If you are a bar keep or venue owner reading this weekly, just think of it as friendly feedback. Bars are like sex to me, even when it is bad it is still good – so don’t get your martini’s in a bunch. I really will find the great in even the most questionable situation. I promise I can laugh at myself if you can do the same!

Here in this fine city the amount of nightspots, breweries, pubs, grills, bars, taprooms, tapas bars, dance clubs and piano bars has nearly doubled, and will continue to do so as other areas of Asheville are uncovered and discovered.  Stay humble as you open your doors. You never know when I am going to pop in for a cold one!  Sometimes I will be solo, as I like to travel alone, however from time to time I will invite along some pub crawling partners in crime!!!

For each article, the places we choose will be rated on the following criteria on a scale from 1-5 Barflies

First Impressions– Is it a mall sports bar?  Fancy Schamancy hotel loungy?  Cruise Ship?  Lynard Skynard? Home Sweet Home?  The type will present itself before you reach the bar. We all have our favorites, but as I mentioned before, many a grand time has been at the brass covered monstrosity in the lobby of the Holiday Inn..

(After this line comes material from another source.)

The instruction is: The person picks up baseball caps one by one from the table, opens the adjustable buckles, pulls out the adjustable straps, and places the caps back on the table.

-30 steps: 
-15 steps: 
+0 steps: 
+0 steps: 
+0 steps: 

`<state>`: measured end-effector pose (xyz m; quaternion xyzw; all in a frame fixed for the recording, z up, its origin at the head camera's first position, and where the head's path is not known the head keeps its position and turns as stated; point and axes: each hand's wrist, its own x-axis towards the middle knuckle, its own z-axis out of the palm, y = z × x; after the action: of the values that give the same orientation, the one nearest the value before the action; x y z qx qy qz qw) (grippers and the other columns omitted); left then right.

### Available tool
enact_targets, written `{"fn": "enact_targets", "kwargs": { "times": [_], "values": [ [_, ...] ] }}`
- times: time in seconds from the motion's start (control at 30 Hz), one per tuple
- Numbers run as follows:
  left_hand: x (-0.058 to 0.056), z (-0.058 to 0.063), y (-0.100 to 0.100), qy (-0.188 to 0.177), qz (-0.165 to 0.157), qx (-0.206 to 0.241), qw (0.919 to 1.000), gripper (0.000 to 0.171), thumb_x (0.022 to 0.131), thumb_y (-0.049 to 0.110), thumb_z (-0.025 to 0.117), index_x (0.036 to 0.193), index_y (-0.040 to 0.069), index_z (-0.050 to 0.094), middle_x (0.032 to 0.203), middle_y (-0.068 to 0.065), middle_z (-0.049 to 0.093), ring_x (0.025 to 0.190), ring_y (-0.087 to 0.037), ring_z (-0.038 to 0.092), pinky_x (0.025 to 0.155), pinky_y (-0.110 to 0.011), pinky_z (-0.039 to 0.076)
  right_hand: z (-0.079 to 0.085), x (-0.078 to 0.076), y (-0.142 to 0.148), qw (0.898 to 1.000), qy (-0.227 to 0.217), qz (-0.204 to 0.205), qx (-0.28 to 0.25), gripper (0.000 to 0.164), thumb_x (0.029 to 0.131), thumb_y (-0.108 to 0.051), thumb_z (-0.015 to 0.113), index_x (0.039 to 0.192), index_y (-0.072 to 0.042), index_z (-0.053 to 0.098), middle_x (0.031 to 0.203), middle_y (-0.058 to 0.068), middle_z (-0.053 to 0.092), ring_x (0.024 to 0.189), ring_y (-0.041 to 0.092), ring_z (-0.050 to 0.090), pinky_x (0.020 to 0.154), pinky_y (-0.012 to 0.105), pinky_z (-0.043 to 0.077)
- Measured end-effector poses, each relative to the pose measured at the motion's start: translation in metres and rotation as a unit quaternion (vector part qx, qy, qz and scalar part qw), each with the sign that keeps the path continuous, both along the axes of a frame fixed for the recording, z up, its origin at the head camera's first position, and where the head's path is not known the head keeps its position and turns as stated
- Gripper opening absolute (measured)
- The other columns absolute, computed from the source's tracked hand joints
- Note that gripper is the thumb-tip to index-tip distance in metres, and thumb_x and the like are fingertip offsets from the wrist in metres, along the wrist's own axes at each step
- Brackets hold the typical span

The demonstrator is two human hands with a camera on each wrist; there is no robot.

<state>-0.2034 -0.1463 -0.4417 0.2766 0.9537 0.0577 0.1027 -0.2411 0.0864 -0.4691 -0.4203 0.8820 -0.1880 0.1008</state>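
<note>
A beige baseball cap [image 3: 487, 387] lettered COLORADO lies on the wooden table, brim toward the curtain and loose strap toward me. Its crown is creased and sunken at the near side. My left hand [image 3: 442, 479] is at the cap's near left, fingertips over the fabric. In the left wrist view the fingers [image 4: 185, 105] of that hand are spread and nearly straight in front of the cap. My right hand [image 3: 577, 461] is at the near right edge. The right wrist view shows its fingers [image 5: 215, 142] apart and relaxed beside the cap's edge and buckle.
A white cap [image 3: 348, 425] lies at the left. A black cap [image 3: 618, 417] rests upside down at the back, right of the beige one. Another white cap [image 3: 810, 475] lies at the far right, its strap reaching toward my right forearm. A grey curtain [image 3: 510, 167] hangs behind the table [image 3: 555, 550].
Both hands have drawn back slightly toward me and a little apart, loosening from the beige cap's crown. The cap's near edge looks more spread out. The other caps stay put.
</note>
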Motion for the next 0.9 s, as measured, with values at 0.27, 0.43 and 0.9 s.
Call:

Bartender– The bartender is the star of the show at any establishment and as such they play a role like an actor in a play.  The bartender conveys the tone of the bar or pub, they set the structure of behavior for others to follow. With your bartender remember- respect is given NOT EARNED.  You are being interviewed by them. Yes, I put the bartender on a pedestal first.  Humble yourself before them. Before you start bashing your bartender have a few drinks and watch them interact with other customers, with your drink order, and with the other staff. Just because they failed to quickly deliver doesn’t mean they suck for all eternity. However, once we realize that they have not only given up on bar tending but on life itself?  Settle Up!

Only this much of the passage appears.